__Exercise objective__:
If a line below contains the string "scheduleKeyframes", copy it out.

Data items

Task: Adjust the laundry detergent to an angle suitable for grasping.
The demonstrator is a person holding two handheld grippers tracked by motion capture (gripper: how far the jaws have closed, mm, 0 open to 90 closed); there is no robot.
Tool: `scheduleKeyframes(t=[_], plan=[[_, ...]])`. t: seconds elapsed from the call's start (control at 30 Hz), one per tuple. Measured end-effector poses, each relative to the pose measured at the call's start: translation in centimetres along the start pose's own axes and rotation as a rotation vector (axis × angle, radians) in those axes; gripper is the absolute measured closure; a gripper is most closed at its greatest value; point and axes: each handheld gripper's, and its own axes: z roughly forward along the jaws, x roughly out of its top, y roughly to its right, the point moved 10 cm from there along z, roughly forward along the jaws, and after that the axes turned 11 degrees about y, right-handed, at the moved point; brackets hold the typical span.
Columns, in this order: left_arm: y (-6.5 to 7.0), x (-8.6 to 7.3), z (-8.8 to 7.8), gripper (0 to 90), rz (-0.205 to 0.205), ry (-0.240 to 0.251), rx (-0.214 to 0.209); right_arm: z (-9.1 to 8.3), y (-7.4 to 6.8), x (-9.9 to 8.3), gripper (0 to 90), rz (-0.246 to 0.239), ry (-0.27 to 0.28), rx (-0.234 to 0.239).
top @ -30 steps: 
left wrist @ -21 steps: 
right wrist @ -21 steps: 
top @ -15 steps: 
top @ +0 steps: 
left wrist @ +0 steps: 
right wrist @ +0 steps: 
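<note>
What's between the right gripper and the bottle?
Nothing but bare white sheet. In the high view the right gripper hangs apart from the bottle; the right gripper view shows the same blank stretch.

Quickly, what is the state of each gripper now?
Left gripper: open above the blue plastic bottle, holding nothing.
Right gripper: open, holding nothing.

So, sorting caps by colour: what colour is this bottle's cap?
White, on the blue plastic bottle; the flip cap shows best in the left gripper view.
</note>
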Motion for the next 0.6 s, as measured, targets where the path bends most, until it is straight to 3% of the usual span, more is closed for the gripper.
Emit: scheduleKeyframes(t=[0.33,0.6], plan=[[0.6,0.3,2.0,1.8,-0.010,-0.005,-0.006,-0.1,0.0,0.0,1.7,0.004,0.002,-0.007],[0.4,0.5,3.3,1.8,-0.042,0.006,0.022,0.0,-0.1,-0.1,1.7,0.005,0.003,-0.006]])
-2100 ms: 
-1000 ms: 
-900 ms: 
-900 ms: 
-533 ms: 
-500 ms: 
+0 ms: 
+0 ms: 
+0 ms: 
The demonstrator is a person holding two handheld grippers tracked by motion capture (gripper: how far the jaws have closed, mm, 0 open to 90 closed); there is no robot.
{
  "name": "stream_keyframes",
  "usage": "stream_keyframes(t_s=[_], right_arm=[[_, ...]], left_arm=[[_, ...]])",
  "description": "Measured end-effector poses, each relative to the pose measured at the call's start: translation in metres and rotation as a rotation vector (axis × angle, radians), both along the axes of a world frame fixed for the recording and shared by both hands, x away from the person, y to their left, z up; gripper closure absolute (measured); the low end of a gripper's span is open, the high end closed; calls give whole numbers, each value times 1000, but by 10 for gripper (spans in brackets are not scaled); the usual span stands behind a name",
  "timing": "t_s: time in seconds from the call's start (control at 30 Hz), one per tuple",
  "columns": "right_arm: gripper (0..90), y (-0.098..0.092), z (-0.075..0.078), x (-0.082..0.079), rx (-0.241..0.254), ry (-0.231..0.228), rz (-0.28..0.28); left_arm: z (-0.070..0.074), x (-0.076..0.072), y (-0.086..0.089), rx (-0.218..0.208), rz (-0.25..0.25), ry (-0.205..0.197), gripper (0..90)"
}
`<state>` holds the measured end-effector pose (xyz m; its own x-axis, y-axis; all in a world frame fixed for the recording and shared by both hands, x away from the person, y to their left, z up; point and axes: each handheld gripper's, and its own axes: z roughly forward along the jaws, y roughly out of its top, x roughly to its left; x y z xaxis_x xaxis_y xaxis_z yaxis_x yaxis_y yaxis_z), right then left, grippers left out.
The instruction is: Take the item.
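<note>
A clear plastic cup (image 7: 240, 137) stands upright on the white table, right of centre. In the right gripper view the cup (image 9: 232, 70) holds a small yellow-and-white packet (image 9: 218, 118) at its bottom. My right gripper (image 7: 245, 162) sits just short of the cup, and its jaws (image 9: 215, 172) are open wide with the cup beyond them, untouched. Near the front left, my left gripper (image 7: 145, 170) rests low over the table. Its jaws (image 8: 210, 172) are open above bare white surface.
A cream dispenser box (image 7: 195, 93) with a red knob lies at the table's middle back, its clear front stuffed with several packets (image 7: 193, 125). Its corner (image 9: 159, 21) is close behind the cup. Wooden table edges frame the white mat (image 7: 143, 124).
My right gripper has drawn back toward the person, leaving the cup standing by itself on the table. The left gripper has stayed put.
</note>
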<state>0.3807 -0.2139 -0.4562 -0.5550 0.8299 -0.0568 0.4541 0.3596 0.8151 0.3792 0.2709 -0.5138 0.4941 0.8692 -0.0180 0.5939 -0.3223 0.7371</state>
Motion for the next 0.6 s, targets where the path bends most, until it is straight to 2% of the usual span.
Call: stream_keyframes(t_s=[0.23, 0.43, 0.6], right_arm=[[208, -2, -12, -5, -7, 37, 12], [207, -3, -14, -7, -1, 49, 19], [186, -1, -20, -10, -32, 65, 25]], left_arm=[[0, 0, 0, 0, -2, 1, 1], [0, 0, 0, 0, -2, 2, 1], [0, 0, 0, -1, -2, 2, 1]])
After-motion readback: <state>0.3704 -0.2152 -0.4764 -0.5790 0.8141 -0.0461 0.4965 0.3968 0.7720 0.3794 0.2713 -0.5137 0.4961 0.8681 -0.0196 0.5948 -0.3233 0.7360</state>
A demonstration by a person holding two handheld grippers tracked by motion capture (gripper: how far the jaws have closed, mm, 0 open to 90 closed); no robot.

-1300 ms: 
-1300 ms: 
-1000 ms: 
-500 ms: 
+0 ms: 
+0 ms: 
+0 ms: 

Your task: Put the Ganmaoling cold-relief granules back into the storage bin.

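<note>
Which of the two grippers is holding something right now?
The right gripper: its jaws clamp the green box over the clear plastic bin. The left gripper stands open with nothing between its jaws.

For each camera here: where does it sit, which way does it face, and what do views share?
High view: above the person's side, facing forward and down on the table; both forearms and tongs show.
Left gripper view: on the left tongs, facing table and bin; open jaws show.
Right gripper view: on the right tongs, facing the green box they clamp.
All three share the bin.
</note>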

__Result of the exercise__:
Tool: `scheduleKeyframes(t=[_], plan=[[_, ...]])`. t: seconds elapsed from the call's start (control at 30 Hz), one per tuple. Measured end-effector poses, each relative to the pose measured at the call's start: translation in centimetres along the start pose's own axes and rotation as a rotation vector (axis × angle, radians) in those axes; gripper is the absolute measured closure; a gripper is most closed at its greatest value; point and axes: each handheld gripper's, and its own axes: z roughly forward along the jaws, x roughly out of its top, y roughly to its right, the point moved 10 cm from there along z, roughly forward along the jaws, and after that the axes turned 11 degrees about y, right-handed, at the moved point; brackets hold the typical span.
Emit: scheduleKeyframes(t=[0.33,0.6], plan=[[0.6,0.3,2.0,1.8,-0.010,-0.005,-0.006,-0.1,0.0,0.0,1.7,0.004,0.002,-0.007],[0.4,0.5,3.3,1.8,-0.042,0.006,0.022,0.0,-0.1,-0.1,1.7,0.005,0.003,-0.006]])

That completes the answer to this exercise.